Expectations, Failures, and Time...

Expectations, Failures, and Time...

By Keith Kreeger

Expectations, Failures, and Time...

Going into this week I thought that I would be unloading beautiful pieces from my kiln and getting ready to share them with you today. Typically that moment when I’ve just finished throwing a form, is my absolute favorite moment in the process. That freshly thrown piece is glistening and full of opportunity. From that time, I’m working hard to get it through the rest of the steps so I can get that new piece glazed and fired. Unloading a finished piece is my second favorite moment. It's when every touch of my hand and all of the energy I’ve put into my work is finally ready to be shared as an actual object. This particular week, my kiln had other ideas and took a whole lot of my work (and a lot of my excitement) as a sacrifice.

I have been working on the wheel since the beginning of August on a small batch of work. That time was used for a truly glorious month plus of making new work. So much good stuff happened while I was making these pots. Like most work cycles in the studio, I spent a week or so sketching out some new ideas the only way I know how, on the wheel in 3D and in real time. During the next few weeks I was building on that new knowledge to find the forms I wanted to explore. I honed in on the details of making. I tweaked a couple of my throwing techniques as I made this batch of work for no particular reason other than that it was exciting. I used blue slip for the design details that I usually use black slip for. It fires a bit brighter and has a lot more of the line-bleeds that I love so much. I wanted, perhaps needed some brighter things. My work was looking and feeling good. The trajectory of my work was right where I wanted it to be.

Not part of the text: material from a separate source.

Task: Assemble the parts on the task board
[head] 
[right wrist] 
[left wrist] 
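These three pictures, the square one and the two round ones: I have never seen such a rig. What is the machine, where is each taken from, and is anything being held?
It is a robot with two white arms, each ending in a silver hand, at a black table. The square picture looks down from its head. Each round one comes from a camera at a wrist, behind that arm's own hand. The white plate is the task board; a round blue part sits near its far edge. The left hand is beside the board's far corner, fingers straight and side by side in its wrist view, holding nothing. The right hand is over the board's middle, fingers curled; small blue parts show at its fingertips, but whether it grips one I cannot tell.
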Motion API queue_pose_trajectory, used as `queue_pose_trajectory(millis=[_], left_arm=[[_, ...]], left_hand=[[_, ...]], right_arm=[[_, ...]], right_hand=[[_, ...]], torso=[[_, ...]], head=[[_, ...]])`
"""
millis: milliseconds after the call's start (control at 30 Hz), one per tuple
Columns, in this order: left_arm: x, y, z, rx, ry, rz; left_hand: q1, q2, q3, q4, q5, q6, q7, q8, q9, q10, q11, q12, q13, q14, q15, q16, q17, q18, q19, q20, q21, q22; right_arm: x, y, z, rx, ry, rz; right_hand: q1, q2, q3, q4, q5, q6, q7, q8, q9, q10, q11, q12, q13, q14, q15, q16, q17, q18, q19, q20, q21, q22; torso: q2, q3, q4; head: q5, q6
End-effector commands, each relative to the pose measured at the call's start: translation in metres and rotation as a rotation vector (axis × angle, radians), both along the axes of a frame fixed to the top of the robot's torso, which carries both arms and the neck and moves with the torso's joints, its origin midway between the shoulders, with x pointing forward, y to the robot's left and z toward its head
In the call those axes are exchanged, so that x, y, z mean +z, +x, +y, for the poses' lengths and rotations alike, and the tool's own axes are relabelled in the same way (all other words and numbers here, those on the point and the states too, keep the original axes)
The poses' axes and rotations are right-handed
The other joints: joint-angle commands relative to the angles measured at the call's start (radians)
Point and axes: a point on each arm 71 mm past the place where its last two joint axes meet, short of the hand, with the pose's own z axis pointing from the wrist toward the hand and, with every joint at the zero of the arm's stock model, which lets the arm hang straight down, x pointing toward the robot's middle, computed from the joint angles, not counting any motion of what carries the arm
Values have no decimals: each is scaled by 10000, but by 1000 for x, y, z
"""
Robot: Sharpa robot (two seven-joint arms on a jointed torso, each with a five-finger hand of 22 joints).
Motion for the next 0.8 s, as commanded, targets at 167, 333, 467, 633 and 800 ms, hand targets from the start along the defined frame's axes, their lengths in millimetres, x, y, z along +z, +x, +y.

One of my mentors, Don Reitz, used to say that you can’t “lose” a piece until it’s finished. If it falls while you’re throwing, you never really made the form you wanted since you were still pushing that clay do just a bit more work. If it cracked as it dried, the clay particles weren’t aligned in a way that gave the piece the structure it needed. If it didn’t make it through a bisque firing because of an air-bubble, you were shown that the routine prep work was as important as the fun parts of making.

This week, I was once again reminded that the new pieces I’m so excited about is not truly finished until it's out of the kiln, cleaned up, and sanded. After all of my work– my time, my labor, the waiting for the next step in the process, I'm left with none of the results I was so looking forward to.

In the heat of the moment after yesterday’s let-down, I wrote on Twitter that the gods of process have a tendency to fuck with your feelings of expectations and excitement from time to time. They clearly did for me this week.

The question I had for myself later in the day as I was cleaning up was– What’s worse, losing all of these pieces or losing the time I had spent making these pieces? I don’t know the answer to that. Those pieces weren’t mine yet. That time that I could easily consider to have been wasted was also full of energy, ideas and an updated vocabulary of forms to work with for my next batch.